There are other complicating factors. Certainly one thing that the pundits aren’t taking into account is the environment of disinformation that social media has enabled, making it harder for reason to puncture lies.

The other issue that people seem to forget is that Trump didn’t win by a landslide. He didn’t win a majority of voters, and his margin of victory was a slender 1.6% (and shrinking as vote counts are finalized.) Trump has proclaimed this “a powerful mandate,” when in fact it’s anything but. He’s abetted in his hyperbole by the media, which make his win sound like Ronald Reagan’s 1984 blowout.

Perhaps the best comment on post-election debate comes from Sen. Brian Schatz (D-HI). Schatz told New York Magazine that he doesn’t know what went wrong.
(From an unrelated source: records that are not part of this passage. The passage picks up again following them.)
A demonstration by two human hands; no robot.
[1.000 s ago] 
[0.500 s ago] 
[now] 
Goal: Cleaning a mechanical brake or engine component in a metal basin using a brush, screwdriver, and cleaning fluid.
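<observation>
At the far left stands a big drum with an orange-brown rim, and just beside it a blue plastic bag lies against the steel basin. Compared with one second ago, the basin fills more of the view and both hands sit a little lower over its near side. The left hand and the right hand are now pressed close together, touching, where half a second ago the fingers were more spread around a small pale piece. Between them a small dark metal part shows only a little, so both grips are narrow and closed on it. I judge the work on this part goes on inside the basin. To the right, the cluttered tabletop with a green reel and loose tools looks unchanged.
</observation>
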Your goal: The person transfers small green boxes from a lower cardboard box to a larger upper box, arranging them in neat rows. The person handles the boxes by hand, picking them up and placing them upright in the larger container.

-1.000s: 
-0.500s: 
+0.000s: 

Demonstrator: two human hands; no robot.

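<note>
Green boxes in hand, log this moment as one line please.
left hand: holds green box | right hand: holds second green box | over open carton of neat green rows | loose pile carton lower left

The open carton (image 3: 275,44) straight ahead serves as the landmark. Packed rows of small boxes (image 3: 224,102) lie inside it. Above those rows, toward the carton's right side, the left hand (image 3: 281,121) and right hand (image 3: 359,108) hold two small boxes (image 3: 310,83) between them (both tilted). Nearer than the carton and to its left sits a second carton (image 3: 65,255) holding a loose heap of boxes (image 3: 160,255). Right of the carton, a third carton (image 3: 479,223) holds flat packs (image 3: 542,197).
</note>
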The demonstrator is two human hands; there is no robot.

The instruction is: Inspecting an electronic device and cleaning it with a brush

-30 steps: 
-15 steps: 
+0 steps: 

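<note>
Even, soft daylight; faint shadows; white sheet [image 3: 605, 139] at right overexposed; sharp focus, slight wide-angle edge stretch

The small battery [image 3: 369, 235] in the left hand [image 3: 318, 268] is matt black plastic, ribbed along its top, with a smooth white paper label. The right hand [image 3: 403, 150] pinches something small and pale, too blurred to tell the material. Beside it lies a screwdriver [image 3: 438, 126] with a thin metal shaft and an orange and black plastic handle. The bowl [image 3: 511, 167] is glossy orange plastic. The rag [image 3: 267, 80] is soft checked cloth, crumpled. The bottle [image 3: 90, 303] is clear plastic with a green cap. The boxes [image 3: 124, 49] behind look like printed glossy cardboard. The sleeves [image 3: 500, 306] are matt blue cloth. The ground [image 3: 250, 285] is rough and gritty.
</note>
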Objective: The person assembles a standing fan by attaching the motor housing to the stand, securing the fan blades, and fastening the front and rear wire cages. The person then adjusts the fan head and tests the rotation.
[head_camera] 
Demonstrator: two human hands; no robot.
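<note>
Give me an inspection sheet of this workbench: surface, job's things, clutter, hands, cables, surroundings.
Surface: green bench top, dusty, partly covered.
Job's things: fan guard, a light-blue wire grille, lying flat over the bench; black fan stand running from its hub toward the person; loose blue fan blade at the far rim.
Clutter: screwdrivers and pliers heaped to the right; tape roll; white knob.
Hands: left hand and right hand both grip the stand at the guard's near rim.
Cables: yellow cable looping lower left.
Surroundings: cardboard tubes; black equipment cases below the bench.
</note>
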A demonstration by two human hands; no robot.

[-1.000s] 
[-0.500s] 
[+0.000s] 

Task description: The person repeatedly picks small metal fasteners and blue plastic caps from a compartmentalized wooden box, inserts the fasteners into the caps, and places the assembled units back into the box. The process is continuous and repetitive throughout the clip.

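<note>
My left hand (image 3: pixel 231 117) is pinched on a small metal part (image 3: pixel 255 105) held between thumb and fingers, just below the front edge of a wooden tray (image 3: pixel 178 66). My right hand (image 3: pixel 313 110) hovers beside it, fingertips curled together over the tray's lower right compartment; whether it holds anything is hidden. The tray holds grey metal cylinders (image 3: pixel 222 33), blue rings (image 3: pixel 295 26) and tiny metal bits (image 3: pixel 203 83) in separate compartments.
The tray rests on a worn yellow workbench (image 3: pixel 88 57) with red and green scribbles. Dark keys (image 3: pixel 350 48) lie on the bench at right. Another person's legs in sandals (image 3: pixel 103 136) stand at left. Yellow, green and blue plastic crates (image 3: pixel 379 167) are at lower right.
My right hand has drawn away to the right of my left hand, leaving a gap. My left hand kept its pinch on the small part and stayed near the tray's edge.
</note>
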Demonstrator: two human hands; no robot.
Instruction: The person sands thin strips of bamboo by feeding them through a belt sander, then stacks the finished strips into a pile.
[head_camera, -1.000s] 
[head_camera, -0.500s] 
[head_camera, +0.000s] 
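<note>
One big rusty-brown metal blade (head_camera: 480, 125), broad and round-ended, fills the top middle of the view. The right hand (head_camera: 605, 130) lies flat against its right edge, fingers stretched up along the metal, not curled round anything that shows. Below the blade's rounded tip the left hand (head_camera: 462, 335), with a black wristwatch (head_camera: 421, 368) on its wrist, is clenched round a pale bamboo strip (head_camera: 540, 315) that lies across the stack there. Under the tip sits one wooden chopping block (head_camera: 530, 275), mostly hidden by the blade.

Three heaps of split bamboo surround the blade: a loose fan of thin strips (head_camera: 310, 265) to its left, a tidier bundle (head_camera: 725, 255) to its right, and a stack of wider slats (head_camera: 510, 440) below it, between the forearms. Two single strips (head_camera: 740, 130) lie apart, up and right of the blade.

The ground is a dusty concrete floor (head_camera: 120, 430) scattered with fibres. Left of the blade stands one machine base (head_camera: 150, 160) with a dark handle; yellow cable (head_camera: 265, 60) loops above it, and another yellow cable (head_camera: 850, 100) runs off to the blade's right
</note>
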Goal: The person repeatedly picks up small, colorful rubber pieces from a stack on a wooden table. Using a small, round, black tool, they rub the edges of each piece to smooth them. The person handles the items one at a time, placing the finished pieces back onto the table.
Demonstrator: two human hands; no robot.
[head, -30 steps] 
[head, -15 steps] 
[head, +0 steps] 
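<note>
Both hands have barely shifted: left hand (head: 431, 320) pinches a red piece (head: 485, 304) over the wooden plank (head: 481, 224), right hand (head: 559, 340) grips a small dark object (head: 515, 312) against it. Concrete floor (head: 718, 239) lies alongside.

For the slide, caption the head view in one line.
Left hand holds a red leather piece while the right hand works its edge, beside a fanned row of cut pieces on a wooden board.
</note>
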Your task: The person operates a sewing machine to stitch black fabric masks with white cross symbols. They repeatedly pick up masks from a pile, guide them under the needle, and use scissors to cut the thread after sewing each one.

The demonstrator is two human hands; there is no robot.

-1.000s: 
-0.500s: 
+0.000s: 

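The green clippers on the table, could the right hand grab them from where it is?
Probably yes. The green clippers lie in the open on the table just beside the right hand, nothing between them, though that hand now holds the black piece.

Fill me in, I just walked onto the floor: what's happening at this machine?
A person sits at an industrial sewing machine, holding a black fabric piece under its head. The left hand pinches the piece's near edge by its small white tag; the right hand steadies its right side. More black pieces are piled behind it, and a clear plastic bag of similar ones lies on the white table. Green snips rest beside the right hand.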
But what he does know that he doesn’t buy the armchair analyses that the media love.

“I happen to be wary of anybody who thinks this result vindicates their particular policy worldview, whether people think we were too far to the left, or not populist enough, or not pro-Israel enough, or not pro-Palestinian enough,” he said. “I am deeply suspicious of anybody who uses this result just to advocate for what they wanted all along.”